Cascadia Region Earthquake Science Center
- Formation: October 2023
- Headquarters: Eugene, OR, USA
- Director: Diego Melgar
- Website: cascadiaquakes.org

= Cascadia Region Earthquake Science Center =

The Cascadia Region Earthquake Science Center (CRESCENT) is a research and educational collaboration between public and private universities, government agencies, and non-profits. The stated mission of the center is to (i) carry out basic and applied science research on earthquake hazards at the Cascadia Subduction Zone, (ii) promote access to careers in the geosciences, especially amongst minoritized individuals, and (iii) form partnerships between researchers and organizations in charge of response and planning for earthquake hazards.

== Overview ==
The center was established with US$15M in funding from the National Science Foundation as part of the Centers for Innovation and Community Engagement in Solid Earth Geohazards program which funds other important research centers such as the Statewide California Earthquake Center (SCEC).

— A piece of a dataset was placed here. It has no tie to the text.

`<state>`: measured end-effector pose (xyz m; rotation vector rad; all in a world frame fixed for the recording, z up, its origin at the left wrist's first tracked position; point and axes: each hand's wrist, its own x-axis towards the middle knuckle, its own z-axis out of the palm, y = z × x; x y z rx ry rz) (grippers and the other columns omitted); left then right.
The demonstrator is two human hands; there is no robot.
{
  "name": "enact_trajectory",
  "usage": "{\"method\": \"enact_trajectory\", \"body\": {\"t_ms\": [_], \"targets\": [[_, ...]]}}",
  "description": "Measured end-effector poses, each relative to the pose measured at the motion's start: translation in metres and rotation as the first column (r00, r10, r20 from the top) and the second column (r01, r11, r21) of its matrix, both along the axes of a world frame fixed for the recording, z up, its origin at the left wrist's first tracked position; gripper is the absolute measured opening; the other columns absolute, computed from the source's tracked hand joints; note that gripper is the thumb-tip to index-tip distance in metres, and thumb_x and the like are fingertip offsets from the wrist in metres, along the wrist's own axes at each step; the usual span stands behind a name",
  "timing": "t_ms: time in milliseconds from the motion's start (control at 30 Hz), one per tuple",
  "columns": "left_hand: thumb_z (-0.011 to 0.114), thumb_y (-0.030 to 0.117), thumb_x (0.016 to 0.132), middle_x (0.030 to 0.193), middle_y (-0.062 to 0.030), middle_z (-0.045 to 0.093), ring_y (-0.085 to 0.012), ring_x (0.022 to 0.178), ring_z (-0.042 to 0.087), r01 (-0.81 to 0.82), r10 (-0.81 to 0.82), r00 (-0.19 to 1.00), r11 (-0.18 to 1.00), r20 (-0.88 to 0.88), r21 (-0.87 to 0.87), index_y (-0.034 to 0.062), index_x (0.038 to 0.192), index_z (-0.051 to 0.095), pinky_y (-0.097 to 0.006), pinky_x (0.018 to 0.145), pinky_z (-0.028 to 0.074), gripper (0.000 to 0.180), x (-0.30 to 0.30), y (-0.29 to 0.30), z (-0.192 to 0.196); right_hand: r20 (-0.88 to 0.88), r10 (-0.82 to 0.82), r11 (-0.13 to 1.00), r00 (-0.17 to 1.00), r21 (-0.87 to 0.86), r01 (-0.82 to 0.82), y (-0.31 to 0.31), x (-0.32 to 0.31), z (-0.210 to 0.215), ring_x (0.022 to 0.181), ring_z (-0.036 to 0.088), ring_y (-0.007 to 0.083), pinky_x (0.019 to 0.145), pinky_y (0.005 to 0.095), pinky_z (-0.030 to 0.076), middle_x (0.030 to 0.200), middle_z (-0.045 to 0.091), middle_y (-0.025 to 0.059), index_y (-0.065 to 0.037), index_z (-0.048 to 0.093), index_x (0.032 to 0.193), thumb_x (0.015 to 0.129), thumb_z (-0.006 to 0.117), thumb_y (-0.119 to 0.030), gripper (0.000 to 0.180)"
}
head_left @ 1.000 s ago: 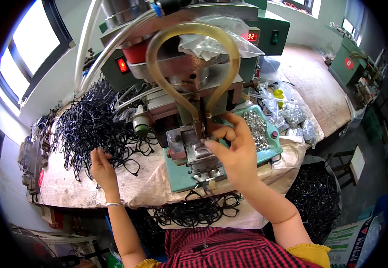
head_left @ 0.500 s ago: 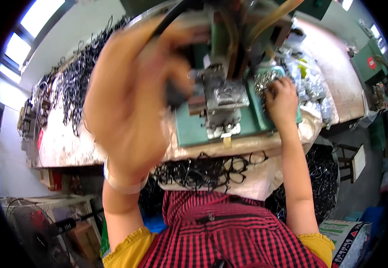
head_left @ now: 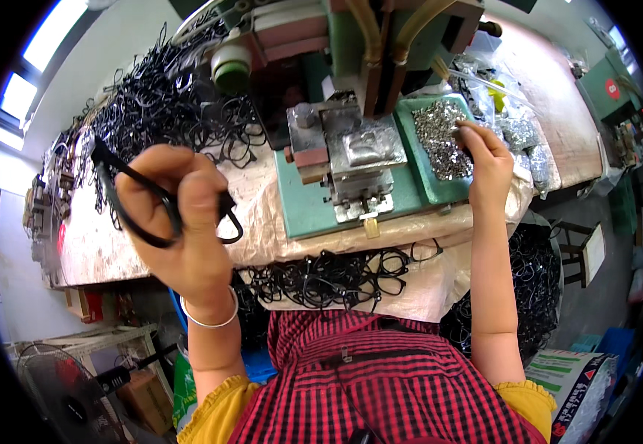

== Partner institutions ==
CRESCENT directly funds researchers and educators from 14 institutions, they are:

- California State Polytechnic University, Humboldt
- Central Washington University
- EarthScope Consortium
- Oregon State University
- Portland State University
- Purdue University
- Smith College
- Stanford University
- University of California San Diego
- University of North Carolina Wilmington
- University of Oregon (headquarters)
- University of Washington
- Virginia Polytechnic Institute and State University
- Washington State University
In addition CRESCENT counts amongst its senior personnel many scientist from the U.S. Geological Survey.

== Headquarters ==
CRESCENT is part of the Department of Earth Sciences and is on the campus of the University of Oregon located in the city of Eugene.